Inputs are weighted, passed to the hidden layer, summed, thresholded using an "activation function" (0 / 1) and passed to the output layer where a prediction from the "pattern of activation" in the hidden layer is made.

![](./images/fig2.gif)

The sigmoid function in the above image can be any transformation and is called the **transfer function** / **activation function**.

![](./images/fig3.png)

Activation of a neuron can also be altered by the **bias** - you may know this as the "intercept". Depending on the activation function used, the bias * the function may move the function on the x axis or the y axis.

# Some math:

![](./images/single_hidden_math.jpg)

![](./images/matrix_form.png)

Thanks to [Three Blue One Brown](http://www.3blue1brown.com/)

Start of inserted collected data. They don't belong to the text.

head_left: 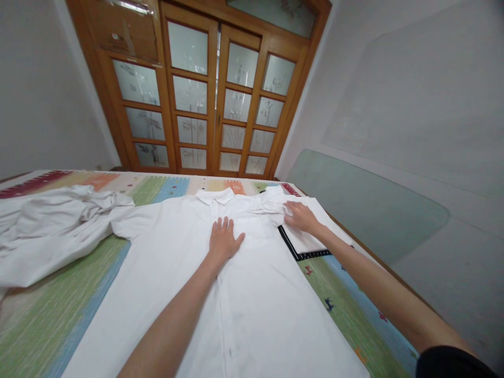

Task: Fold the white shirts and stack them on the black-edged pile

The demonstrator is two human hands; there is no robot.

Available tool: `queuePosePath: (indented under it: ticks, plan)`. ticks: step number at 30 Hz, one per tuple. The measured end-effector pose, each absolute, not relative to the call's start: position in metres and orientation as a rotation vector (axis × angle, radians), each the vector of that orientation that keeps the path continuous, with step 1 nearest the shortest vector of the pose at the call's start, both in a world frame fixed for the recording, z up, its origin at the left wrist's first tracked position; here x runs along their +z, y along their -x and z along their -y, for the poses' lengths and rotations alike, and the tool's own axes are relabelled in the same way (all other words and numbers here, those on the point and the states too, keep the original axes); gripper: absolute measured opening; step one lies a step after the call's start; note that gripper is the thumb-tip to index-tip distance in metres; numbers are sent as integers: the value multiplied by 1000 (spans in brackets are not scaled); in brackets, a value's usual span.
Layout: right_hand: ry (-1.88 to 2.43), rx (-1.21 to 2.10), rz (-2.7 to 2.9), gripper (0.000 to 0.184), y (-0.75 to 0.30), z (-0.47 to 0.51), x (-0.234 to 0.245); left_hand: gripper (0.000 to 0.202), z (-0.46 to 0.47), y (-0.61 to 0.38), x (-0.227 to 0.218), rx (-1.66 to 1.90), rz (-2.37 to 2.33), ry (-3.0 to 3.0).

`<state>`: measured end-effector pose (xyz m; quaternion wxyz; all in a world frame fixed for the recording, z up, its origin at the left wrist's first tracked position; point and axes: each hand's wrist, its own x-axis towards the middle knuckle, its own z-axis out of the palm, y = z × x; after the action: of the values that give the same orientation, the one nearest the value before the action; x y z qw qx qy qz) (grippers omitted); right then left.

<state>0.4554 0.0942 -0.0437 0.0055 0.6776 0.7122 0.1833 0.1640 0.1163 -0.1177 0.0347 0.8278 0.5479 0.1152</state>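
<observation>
A white collared shirt [177, 273] lies spread flat, front down, on a table with a striped colourful cloth [47, 320]. My left hand [223, 240] rests flat and open on the shirt's upper back, fingers together pointing to the collar [216, 196]. My right hand [301, 216] lies on the shirt's right sleeve [271, 207], fingers curled on the fabric where it overlaps a folded white garment [315, 231].
A pile of crumpled white clothing [47, 226] lies at the left of the table. A black-edged mat [299, 254] shows under the folded garment. Wooden doors with frosted glass panes [212, 94] stand behind the table. A grey wall [413, 131] runs along the right.
</observation>
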Motion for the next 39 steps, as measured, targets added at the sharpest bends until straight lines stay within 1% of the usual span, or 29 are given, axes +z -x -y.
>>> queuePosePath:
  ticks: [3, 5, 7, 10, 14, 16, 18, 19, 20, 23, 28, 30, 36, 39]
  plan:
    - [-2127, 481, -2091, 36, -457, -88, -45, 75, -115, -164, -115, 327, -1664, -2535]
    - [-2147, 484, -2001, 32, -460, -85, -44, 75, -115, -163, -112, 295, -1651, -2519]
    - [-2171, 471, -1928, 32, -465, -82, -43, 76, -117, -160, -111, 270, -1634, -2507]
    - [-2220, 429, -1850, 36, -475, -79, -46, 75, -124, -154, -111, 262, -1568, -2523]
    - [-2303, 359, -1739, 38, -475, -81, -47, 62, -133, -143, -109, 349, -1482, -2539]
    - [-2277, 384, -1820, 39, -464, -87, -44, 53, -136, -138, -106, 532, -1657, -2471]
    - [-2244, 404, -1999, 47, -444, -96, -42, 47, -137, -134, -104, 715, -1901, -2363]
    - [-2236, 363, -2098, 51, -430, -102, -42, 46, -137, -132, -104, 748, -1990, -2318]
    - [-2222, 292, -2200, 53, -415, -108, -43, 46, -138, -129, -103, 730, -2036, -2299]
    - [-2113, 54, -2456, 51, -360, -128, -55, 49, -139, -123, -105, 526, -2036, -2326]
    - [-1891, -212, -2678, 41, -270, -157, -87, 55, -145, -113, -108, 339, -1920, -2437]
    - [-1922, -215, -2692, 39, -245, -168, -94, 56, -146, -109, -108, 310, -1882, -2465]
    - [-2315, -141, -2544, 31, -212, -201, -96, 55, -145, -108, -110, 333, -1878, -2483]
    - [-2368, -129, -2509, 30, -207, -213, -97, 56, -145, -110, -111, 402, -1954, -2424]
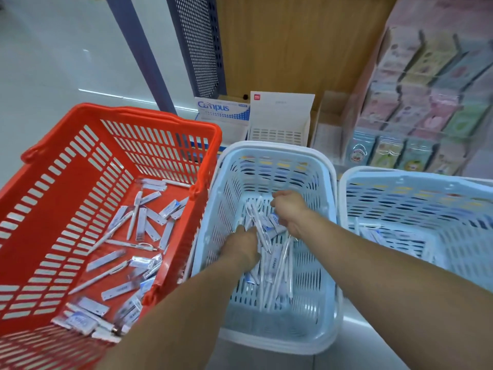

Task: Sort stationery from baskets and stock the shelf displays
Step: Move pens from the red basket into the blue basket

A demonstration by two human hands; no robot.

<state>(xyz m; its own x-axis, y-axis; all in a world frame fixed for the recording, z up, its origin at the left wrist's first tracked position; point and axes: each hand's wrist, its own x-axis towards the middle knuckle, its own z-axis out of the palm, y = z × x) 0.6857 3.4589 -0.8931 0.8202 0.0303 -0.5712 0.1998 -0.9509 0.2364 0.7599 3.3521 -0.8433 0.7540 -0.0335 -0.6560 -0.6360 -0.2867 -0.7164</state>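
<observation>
At centre frame, in the middle blue basket [266,148], white pens [277,265] are gripped by the right hand [289,208]; what the left hand [241,248] holds cannot be told.

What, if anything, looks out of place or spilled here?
Nothing stands out. Pens and packets lie jumbled but inside the red basket, the middle blue basket and the right blue basket; none on the floor.
</observation>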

Neural networks are (like most algorithms you've been exposed to) iterative. They also tend to be supervised, but unsupervised neural networks exist.

### Steps:

1. Randomly set inital weights / bias.
2. Run data through with weights / bias / activation function.
3. On output check error (predicted - observed). 
4. Update weights via backpropagation (tweaking individual weights / bias and checking the effect on the overall loss function gradient).
5. Repeat until convergence (if convergence).
6. Profit.

![](./images/neural_network-w_b.png)

For most machine learning methods we've used there's only been a couple of parameters that need to be set / updated and these govern the entire system.

For neural networks each **weight** (connection) is a parameter and each instance of **bias** for the activation function is a parameter.

How does it do this?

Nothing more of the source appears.